United States v. O'Donnell - 303 U.S. 501 (1938)
U.S. Supreme Court
United States v. O'Donnell, 303 U.S. 501 (1938)
United States v. O'Donnell
Argued March 1, 2, 1938
Decided March 28, 1938
303 U.S. 501
In a suit to quiet its title to a part of Mare Island in San Francisco Bay, within the territory acquired from Mexico by the Treaty of Guadalupe Hidalgo, the United States claimed under a deed to it in 1853 by Bissell and Aspinwall, who derived their title through a grant in 1841 by Alvarado, Mexican Governor of California, to Castro. Respondents claimed under a patent issued by California to Darlington in 1857, purporting to convey the land in question as a part of the swamp or overflowed lands granted to the State
by the Swamp Lands Act of 1850. The Board of Land Commissioners, created by the Mexican Claims Act of 1851, had confirmed the title of Bissell and Aspin all in 1855. On appeal, the District Court had affirmed in 1857, although its decree was unsigned until 1930, when a nunc pro tunc decree was entered. While the proceedings before the Board were pending, Bissell and Aspinwall had conveyed by deed to the United States.
1. This Court accepts a concurrent finding by the District Court and the Circuit Court of Appeals that the lands in question were within the description of the deed to Castro. P. 303 U. S. 508.
2. An adjudication in a mandamus proceeding brought by the respondents, that it was the duty of the Secretary of the Interior, under the Swamp Lands Act and the Act of July 23, 1866, to issue a patent of the lands here involved to California, and the issuance of it, are not decisive of any issue in this suit, and it is open to the United States to show that the lands did not pass under the Swamp Lands Act. P. 303 U. S. 508.

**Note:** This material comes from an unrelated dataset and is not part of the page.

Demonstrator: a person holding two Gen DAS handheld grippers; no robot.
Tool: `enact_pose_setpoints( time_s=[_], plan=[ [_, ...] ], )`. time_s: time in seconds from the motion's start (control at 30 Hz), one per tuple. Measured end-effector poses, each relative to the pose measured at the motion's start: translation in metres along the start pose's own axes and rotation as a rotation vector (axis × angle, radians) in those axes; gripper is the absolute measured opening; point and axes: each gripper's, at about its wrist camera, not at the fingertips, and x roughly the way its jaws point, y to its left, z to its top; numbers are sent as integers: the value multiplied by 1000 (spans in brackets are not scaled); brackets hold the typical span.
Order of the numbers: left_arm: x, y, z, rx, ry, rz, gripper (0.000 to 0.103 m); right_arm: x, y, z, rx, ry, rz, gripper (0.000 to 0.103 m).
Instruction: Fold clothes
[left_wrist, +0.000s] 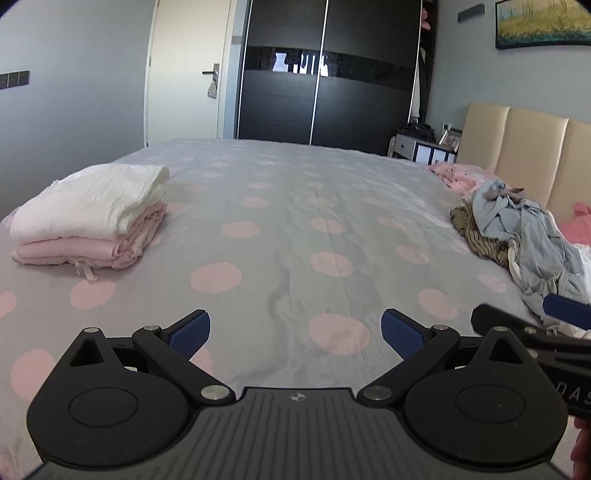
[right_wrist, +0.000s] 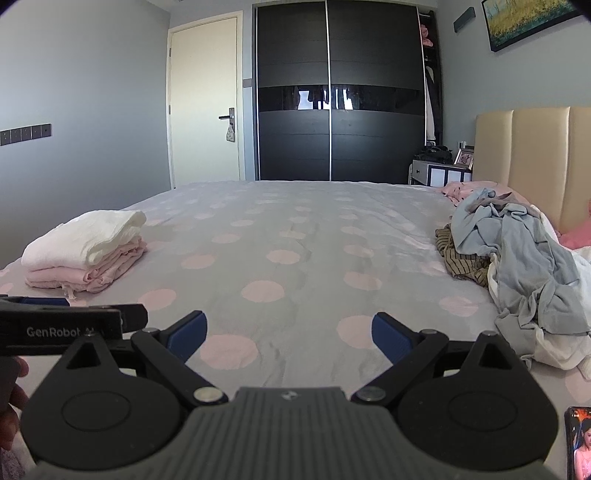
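A folded stack (left_wrist: 92, 214) with a white garment on top of pink ones sits on the bed at the left; it also shows in the right wrist view (right_wrist: 85, 254). A loose pile of unfolded clothes (left_wrist: 524, 236), light blue on top with a striped brown piece, lies at the right near the headboard, also in the right wrist view (right_wrist: 517, 266). My left gripper (left_wrist: 295, 336) is open and empty above the bedspread. My right gripper (right_wrist: 288, 338) is open and empty beside it, close to the pile.
The bed has a grey sheet with pink dots (left_wrist: 295, 221). A beige headboard (left_wrist: 524, 155) is at the right, a dark wardrobe (left_wrist: 325, 74) and a door (left_wrist: 188, 74) behind. A phone (right_wrist: 580, 443) lies at the right wrist view's lower right.
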Motion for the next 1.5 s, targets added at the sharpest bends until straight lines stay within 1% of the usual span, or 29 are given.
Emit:
enact_pose_setpoints(
  time_s=[0.1,0.17,0.23,0.3,0.37,0.5,0.63,0.8,1.0,1.5],
  plan=[
    [-1,3,2,-19,17,-16,101,0,-3,2,9,0,-17,97],
    [-4,3,2,-29,-2,-3,101,-1,-4,2,17,-1,-28,97],
    [-6,2,1,-17,-18,9,101,-1,-4,1,16,-3,-34,97],
    [-5,0,1,-17,-9,-8,101,-1,-3,0,12,-1,-37,97],
    [-4,1,0,-20,-1,-25,100,-1,-3,0,15,0,-34,97],
    [-4,3,0,-27,-11,-39,100,0,-5,0,23,8,-18,98],
    [-5,2,1,-3,-13,-26,100,0,-4,0,15,12,-3,98],
    [-6,3,1,-7,-4,-46,99,0,-5,-1,16,15,2,98],
    [-8,3,2,-8,-21,-33,99,1,-5,-2,3,16,8,98],
    [-8,1,2,20,-15,-18,99,0,0,-5,-15,12,-1,98]
  ],
)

3. The effect of the Swamp Lands Act was to invest the State in praesenti with an inchoate title to those lands falling within the description of the Act, to be perfected as of the date of the Act when the land should be identified and the patent issued. It did not include lands which the Government had not acquired, nor did it free any of them of obligations to which they were subject when it was passed. P. 303 U. S. 509.
4. Swamp lands in California, being a part of the territory annexed by the Treaty of Guadalupe Hidalgo, were subject to all obligations imposed upon the United States with respect to them under the principles of international law by reason of the annexation, and by treaty obligations. P. 303 U. S. 510.
5. The obligations assumed by the United States in respect of the territory annexed by the Treaty of Guadalupe Hidalgo antedated, and were superior to, any rights derived from the United States under the Swamp Lands Act. P. 303 U. S. 511.
6. Claimants under the United States by virtue of statutes disposing of its public lands in California are not "third persons" within the meaning of the Mexican Claims Act, and confirmation under that Act of claims under Mexican grants is conclusive upon all claiming under the United States. P. 303 U. S. 512.
7. Confirmation of titles under the Mexican Claims Act is as effective and conclusive upon patents under the Swamp Lands Act as if made at the date of the Treaty. P. 303 U. S. 513.
8. The decree of the Board of Land Commissioners confirming the title of Bissell and Aspinwall became final and conclusive within the provisions of the Mexican Claims Act, irrespective of the validity of the District Court's decree of affirmance. P. 303 U. S. 513.
9. Proceedings under the Mexican Claims Act were not required to be adversary, and that they were not does not affect the validity of a determination by the Board. P. 303 U. S. 524.
10. The acquisition by the United States of the title of Bissell and Aspinwall, while their claim was pending before the Board of Land Commissioners, did not involve, by reason of the State's interest under the Swamp Lands Act, any breach of equitable duty to California. Pp. 303 U. S. 514 et seq.
11. There is no basis in the record for the conclusion that confirmation of the Bissell and Aspinwall claim by the Board of Land Commissioners was procured or allowed to stand through an fraud, concealment, bad faith, or breach of duty to California by the Government or its officers. P. 303 U. S. 523.
12. The decree of the Board of Land Commissioners stands as a valid administrative determination of the validity of the Castro grant, undisturbed by any subsequent judicial proceedings, and is conclusive upon California and those claiming under her. P. 303 U. S. 524.
91 F.2d 14 reversed.
Certiorari, 302 U.S. 677, to review a decree reversing a decree of the District Court, which had held in favor of the United States in a suit brought by it to quiet title.